Experts agree, Trump's win is not a landslide
The president-elect has frequently stated that his win over Democratic candidate for president Hillary Clinton was a decisive one, calling it a "landslide" victory.
Yet, historically speaking, Trump's victory hardly fits the label of a landslide, according to the Los Angeles Times. Though he won decisively, political scientists and pundits are in virtual agreement that his win is not a landslide victory.
A study by John J. Pitney, professor of politics at Claremont McKenna College in California, found that out of all 58 elections for president since the Constitution's ratification, Trump's victory only ranks 46th in terms of percent of Electoral College votes won, with just under 57% of the electors in his column.
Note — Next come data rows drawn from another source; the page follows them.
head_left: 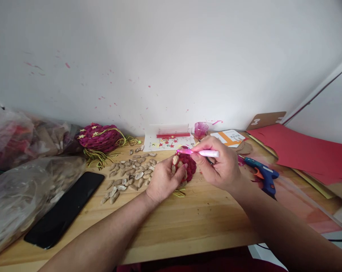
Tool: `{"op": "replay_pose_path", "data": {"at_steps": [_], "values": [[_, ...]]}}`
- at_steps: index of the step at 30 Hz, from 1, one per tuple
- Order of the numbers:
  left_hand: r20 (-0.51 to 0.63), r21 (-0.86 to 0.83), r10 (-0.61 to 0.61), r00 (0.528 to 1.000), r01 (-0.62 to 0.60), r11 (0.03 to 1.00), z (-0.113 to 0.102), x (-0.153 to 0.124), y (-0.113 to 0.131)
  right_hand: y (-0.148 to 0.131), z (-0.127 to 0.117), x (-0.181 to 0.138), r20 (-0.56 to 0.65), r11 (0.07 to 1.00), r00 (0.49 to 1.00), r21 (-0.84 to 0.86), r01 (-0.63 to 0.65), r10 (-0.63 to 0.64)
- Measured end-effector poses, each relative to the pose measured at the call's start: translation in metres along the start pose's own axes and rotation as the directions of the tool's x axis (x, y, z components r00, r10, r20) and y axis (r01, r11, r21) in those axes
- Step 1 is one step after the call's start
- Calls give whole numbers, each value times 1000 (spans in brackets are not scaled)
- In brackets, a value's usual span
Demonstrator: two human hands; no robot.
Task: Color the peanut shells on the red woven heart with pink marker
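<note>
In the middle of the table, my left hand is closed on a dark red braided piece with peanuts on its face. One peanut shows by the fingertips; the fingers hide part of the piece. My right hand pinches a slim white-handled brush, its pink end pointing left over the top of the braided piece. Whether that end touches it, I cannot tell. Loose peanuts lie spread to the left of my left hand. Yellow-green threads hang out below the piece.
A black phone and plastic bags lie left. Behind are a braided bundle with stars, a paper with small stars and a pink-stained cup. A blue glue gun and red paper are right.
</note>
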State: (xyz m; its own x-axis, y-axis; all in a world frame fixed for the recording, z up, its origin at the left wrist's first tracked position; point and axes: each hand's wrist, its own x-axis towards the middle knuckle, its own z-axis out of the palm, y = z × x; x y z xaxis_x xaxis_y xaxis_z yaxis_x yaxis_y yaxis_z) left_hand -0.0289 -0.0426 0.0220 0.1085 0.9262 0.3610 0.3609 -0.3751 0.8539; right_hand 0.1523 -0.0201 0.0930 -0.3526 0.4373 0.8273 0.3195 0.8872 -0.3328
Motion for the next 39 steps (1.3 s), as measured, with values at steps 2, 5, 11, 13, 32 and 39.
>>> {"op": "replay_pose_path", "data": {"at_steps": [2, 5, 11, 13, 32, 39], "values": [[6, 3, 4, 1000, -4, 1000, 0, 0, 0, -2, 0, 0, 7, 1000, 1000, -4, 16, -16], [-8, 16, 9, 1000, -9, 1000, 0, 0, 0, -5, 0, -1, 16, 1000, 999, -1, 27, -27], [-6, -18, 12, 1000, -12, 1000, 1, 1, -2, -3, 0, 0, 7, 1000, 1000, -3, 8, -8], [-4, -31, 0, 1000, 0, 1000, 1, 1, -3, 0, -1, 1, -22, 999, 999, -12, -30, 30], [0, -45, -21, 1000, 21, 999, 2, 0, -6, 11, -2, -2, -59, 986, 988, 92, -135, 141], [12, -65, -25, 1000, 26, 998, 2, -1, -7, 10, -1, -2, -60, 986, 990, 117, -121, 128]]}}
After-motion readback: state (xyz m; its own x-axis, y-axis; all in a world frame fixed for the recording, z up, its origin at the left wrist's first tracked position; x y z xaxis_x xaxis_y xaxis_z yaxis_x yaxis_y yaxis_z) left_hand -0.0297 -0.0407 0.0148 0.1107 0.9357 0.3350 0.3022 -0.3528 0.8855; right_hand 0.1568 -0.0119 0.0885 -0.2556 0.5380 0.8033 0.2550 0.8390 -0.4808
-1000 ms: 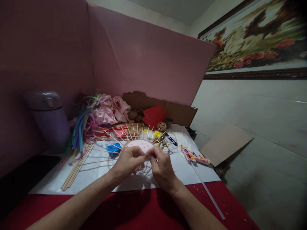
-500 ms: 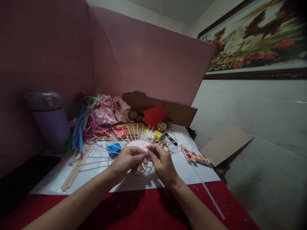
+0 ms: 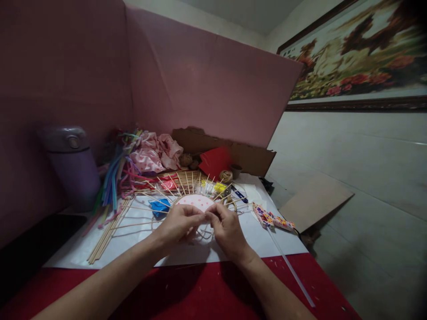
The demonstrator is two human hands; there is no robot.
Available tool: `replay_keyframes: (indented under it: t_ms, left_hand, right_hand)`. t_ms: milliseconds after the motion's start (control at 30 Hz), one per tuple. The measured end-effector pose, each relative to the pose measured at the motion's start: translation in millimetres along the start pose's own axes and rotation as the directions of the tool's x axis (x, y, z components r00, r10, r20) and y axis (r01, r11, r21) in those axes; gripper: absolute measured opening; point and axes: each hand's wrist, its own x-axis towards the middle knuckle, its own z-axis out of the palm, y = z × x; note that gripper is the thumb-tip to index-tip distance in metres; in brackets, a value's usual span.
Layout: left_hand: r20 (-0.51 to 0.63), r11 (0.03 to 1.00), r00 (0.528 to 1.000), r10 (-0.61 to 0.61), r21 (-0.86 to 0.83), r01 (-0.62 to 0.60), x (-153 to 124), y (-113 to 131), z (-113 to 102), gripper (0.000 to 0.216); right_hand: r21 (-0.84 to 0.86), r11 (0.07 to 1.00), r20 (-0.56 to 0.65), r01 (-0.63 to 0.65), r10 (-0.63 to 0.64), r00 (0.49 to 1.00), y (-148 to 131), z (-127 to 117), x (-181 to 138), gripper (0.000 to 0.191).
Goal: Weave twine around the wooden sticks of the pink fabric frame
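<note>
Red tablecloth (image 3: 207,289) nearest, white sheet (image 3: 260,240) on it. Left hand (image 3: 178,224) and right hand (image 3: 227,229) meet fingertip to fingertip, both pinched on a thin cane strand at the near edge of the pink dotted disc (image 3: 195,202). Wooden skewers (image 3: 160,193) fan out from the disc. Beyond: twine spool (image 3: 226,176), purple flask (image 3: 71,162), pink board (image 3: 207,75).

A table (image 3: 200,289) is being covered by a red cloth (image 3: 187,293) at the lower frame. A white sheet (image 3: 260,240) is being borne there, centre.
</note>
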Motion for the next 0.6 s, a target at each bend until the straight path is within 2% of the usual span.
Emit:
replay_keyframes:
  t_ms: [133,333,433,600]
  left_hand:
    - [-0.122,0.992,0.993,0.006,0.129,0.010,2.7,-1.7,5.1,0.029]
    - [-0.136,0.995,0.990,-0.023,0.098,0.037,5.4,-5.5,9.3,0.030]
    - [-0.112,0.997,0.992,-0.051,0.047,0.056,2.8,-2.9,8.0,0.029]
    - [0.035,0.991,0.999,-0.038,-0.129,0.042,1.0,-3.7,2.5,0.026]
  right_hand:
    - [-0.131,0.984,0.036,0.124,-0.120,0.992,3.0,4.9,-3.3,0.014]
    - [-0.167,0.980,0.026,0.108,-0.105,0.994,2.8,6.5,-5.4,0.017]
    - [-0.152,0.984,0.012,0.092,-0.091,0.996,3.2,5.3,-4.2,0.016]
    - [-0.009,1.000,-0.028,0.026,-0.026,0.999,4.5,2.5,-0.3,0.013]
Other experts agree: When Trump's newly-appointed Chief of Staff Reince Priebus suggested Trump won in a landslide, PolitiFact consulted with 10 experts on the matter. One said he came close to a landslide victory, but all 10 agreed he didn't reach the threshold necessary to claim one.
A recount is possible
Trump's slim margin of victory in Michigan means he won the state by just two-tenths of a percent over Clinton. Green Party candidate for president Jill Stein, who has already filed for a recount in Wisconsin, may ask for a recount in Michigan as well.
Stein is asking for recounts in three states (Pennsylvania being the third) due to ballot discrepancies reported in those states. It's also the hope of her supporters — as well as of some Clinton supporters — that her recount requests could result in flipping the Electoral College vote counts, giving Clinton the presidency as a result.
That outcome is a long-shot, however, with many experts agreeing it isn't likely to happen.